_TRY IT:_
Copy each line of the records below that mentions the word "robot".

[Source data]
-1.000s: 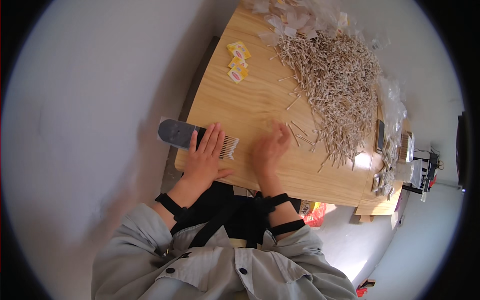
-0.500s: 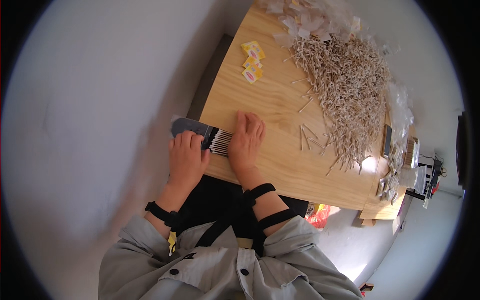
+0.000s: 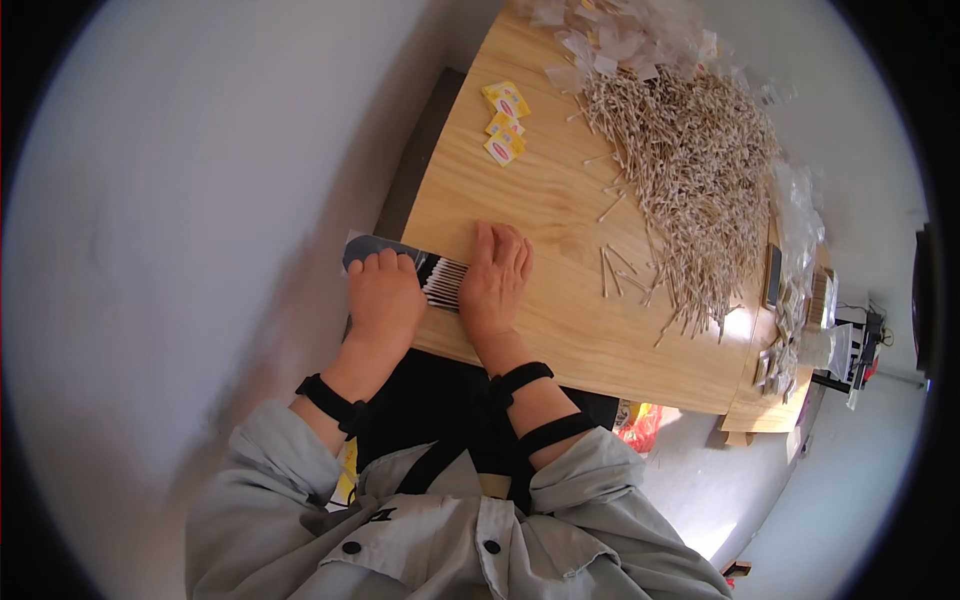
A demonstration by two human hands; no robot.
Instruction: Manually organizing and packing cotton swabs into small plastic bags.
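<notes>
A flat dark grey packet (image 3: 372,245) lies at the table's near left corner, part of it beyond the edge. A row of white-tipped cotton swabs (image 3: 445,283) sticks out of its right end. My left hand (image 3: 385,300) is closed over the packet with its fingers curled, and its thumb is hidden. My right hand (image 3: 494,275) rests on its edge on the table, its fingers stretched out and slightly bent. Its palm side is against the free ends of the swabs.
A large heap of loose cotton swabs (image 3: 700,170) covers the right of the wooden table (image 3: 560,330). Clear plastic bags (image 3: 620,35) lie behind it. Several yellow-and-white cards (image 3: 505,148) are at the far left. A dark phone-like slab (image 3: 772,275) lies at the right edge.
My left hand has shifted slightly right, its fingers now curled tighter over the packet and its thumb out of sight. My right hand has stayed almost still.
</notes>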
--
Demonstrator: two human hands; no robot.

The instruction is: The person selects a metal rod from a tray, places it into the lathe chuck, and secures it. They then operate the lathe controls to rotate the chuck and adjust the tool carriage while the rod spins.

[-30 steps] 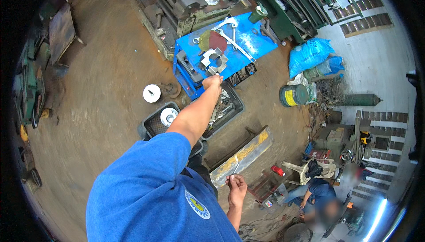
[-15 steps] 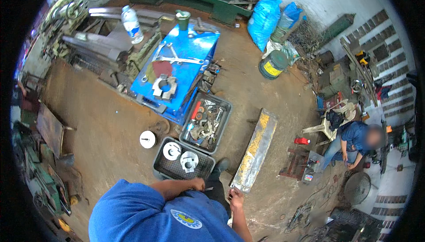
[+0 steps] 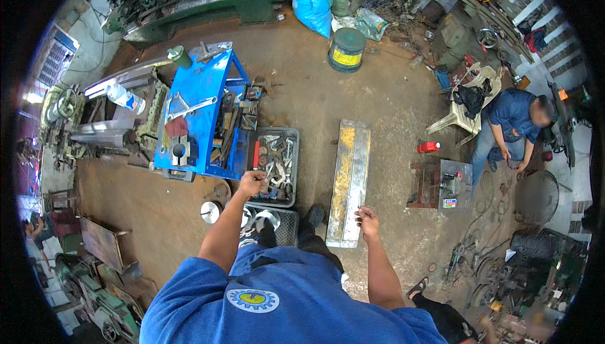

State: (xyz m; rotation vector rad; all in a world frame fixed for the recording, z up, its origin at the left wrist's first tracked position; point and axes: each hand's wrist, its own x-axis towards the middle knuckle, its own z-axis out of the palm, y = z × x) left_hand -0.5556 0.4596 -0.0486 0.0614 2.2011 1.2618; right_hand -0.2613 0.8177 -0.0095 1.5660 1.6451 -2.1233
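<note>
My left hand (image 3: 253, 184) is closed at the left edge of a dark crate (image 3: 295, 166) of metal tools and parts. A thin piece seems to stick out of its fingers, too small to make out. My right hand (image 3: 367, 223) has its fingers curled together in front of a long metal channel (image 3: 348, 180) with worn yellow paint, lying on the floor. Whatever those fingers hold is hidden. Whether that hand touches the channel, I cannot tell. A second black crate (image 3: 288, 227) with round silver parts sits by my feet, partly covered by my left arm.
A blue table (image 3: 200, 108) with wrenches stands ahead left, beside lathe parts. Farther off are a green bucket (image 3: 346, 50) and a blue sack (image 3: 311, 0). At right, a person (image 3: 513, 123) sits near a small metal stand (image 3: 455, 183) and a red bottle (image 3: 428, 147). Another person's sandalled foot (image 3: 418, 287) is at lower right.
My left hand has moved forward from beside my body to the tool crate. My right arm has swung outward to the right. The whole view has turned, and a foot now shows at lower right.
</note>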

_RESPONSE AREA:_
A demonstration by two human hands; no robot.
Demonstrator: two human hands; no robot.

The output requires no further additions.